To reach Topanga, head north along the Pacific Highway from Santa Monica and you'll see just one sign for Topanga Canyon Boulevard. Miss it and you'll end up on the beaches of Malibu. Topanga is up on the hill, set in a huge state park. It's home to a famous woodland restaurant that has been popular since the 1960s called Inn of the Seventh Ray, a wonderfully creepy place. The tables are set among the tree trunks and there are lots of odd things hanging from the trees. The food is pretty much surf '*' turf, but it's good Pacific cooking in a fantastic setting.

I also like Los Feliz, north of East Hollywood and south of the Santa Monica mountains, which is where the Hollywood movie industry was originally based. This is the old Laurel and Hardy territory with wonderful Spanish architecture and incredibly grand houses, including some designed by Frank Lloyd Wright. Charlie Chaplin was the first person to move out of Los Feliz and buy a big house in Beverly Hills at a time when it was deserted. The rest of Hollywood soon followed.

LA is such a huge city that you have to get into a completely different mindset. It's essential to be socially proactive because it's not like London, where you can turn up in a club and assume you'll see a few people you know. In LA, you have to make specific arrangements. As a result, I have a much better social life there than I do in London. What's great is that you're allowed to go out with people you've never met before.

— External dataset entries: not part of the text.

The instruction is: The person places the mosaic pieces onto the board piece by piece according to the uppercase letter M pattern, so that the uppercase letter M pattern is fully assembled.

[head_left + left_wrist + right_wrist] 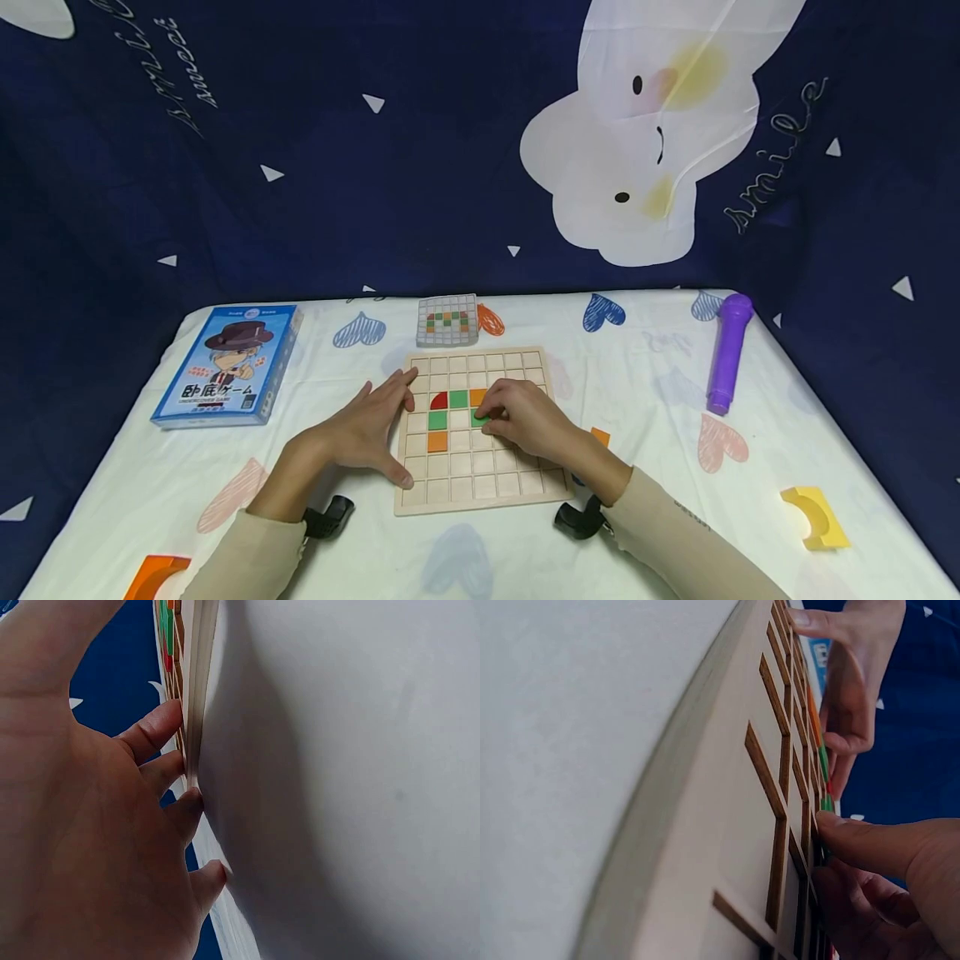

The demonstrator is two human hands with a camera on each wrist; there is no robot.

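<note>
Board (480, 479) of pale wood, cut into a grid of square cells, lies flat on the table (637, 533) just in front of the person, between the two forearms. A few cells near its middle are filled: a red piece (439, 401), a green tile (458, 399) and an orange tile (477, 397) in one row, a second green tile (437, 420) below the red piece, and another orange tile (437, 442) under that.

The right hand (525, 421) lies over the right half of the board with its fingers bent, its fingertips pressing a green piece (478, 420) into a cell just beside the filled ones; in the right wrist view a fingertip (840, 825) sits against the grid ribs of the board (727, 825). The left hand (367, 429) lies with fingers straight against the board's left edge, thumb at the near side; the left wrist view shows the fingers (161, 727) touching the rim of the board (196, 690). It holds nothing.

Beyond the board stands a small card (447, 320) with a coloured grid pattern. A blue box (228, 367) lies well to the left, a purple microphone (729, 350) well to the right. A yellow block (817, 517) sits at the near right, an orange block (153, 575) at the near left, and another orange piece (600, 436) shows just behind the right wrist. The table wears a white cloth printed with hearts; a dark blue sheet (300, 167) hangs behind.
</note>
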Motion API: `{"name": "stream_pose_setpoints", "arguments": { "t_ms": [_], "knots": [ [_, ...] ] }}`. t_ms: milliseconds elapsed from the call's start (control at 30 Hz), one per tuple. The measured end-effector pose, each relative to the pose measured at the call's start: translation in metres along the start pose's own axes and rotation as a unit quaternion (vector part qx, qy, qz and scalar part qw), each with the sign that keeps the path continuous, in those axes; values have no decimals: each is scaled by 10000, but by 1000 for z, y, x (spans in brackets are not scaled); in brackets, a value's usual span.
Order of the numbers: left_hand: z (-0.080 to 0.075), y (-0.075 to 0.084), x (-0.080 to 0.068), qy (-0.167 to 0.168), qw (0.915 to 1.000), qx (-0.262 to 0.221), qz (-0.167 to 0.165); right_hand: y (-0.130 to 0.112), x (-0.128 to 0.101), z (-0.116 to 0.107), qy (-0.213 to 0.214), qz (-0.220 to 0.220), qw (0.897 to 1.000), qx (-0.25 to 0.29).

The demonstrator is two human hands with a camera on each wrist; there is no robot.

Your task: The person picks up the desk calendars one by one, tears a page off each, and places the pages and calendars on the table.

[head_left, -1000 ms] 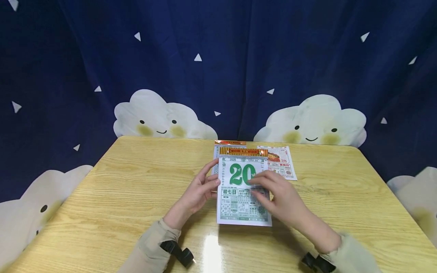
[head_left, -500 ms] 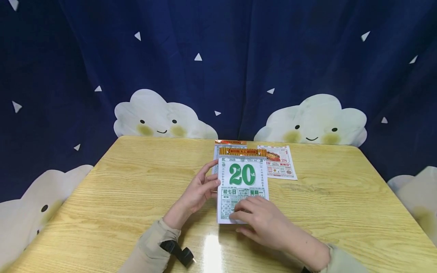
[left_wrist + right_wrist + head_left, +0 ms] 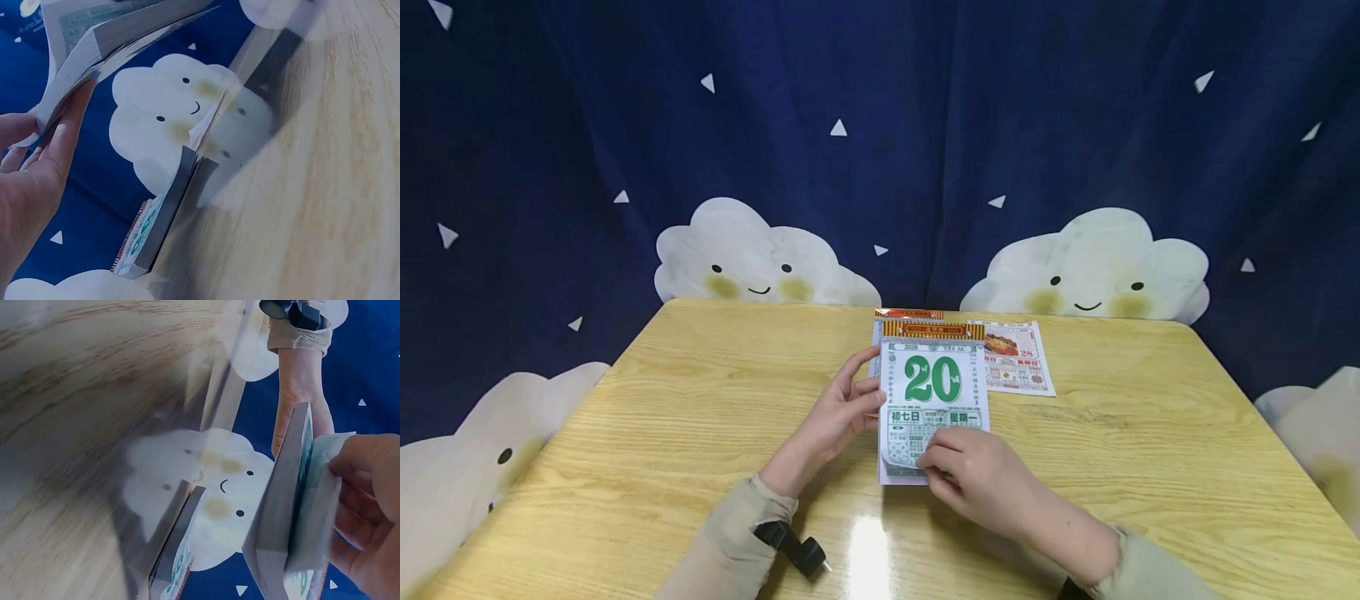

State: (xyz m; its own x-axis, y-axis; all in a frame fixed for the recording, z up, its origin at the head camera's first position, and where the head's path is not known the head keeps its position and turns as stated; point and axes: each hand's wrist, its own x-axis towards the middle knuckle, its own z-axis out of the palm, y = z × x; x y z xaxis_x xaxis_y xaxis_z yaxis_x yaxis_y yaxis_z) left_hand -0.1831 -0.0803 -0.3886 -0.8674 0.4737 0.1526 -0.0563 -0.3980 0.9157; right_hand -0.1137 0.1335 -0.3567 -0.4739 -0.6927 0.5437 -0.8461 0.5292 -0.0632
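1. Two hands work on one tear-off calendar pad (image 3: 933,400), which stands propped up near the middle of the table (image 3: 662,433), a little toward its far edge.
2. A second ago the right hand (image 3: 973,475) lay across the big number; since then it has slid down the sheet to the pad's lower edge.
3. Now its fingers and thumb pinch the bottom of the top sheet (image 3: 315,506), and the lower left corner curls away from the pad, so the page seems to be coming free for turning or tearing.
4. The left hand (image 3: 842,412) has not moved: its fingers lie nearly straight against the pad's left edge, bracing it rather than gripping.
5. A second calendar pad (image 3: 904,316) lies behind the first, just beside it, and a loose torn sheet (image 3: 1017,357) rests flat near the far edge, to the right of both.
6. The top sheet shows a large green "20", "2026" above it, and "初七日" below. The loose sheet bears a red "28"; its smaller print is too fine to read.
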Motion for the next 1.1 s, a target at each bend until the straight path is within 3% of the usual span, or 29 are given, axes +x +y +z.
{"name": "stream_pose_setpoints", "arguments": {
  "t_ms": [100,200,267,400,500,600,800,1100],
  "knots": [
    [0,-1,0,13,10000,-28,18,3,0,0,59,253,9990,359],
    [-1,-1,0,-11,10000,-41,71,7,2,-2,33,667,9915,1114],
    [-1,-1,0,-38,9999,-79,80,11,4,-6,-44,1068,9788,1748],
    [-1,-2,-1,-80,9999,-147,40,19,8,-13,-170,1991,9403,2756],
    [-2,-2,-1,-97,9998,-174,24,25,10,-17,-140,2481,9163,3142],
    [-1,-2,-1,-113,9997,-219,46,30,11,-19,-112,2750,9012,3349],
    [-1,-3,-1,-132,9993,-345,90,39,12,-21,28,3164,8874,3352],
    [2,-6,-1,-166,9990,-392,100,55,16,-21,600,3536,8918,2758]
  ]
}}
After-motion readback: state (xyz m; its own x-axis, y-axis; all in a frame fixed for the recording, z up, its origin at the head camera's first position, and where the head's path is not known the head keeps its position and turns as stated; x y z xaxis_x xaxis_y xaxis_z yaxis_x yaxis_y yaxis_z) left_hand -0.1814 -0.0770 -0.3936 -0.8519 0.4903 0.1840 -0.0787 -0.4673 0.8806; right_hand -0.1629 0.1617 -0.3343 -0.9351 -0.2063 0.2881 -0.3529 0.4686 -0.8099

You only need one friend in common and they'll be happy to meet up with you.

So I have friends in different parts of LA now, but I always stay in hotels because they are the best in the world. My favourite is Shutters on the Beach in Santa Monica – you can't beat it. It's in a fantastic location and the building is rather beautiful in a grotesquely naff kind of way. It's what I'd call nouveau plantation but there's something glorious about it. It's not ashamed to put those little fairy lights in the trees and I'm a fool for all that.

But what I love most about LA is the exquisite mix of the glorious and the shabby; the tremendous hope and crushing disappointment. It's a place of huge extremes. You have the most outstanding beauty of any city on the planet – bar Cape Town – and then you have this gross urban sprawl. But that's what makes it unique.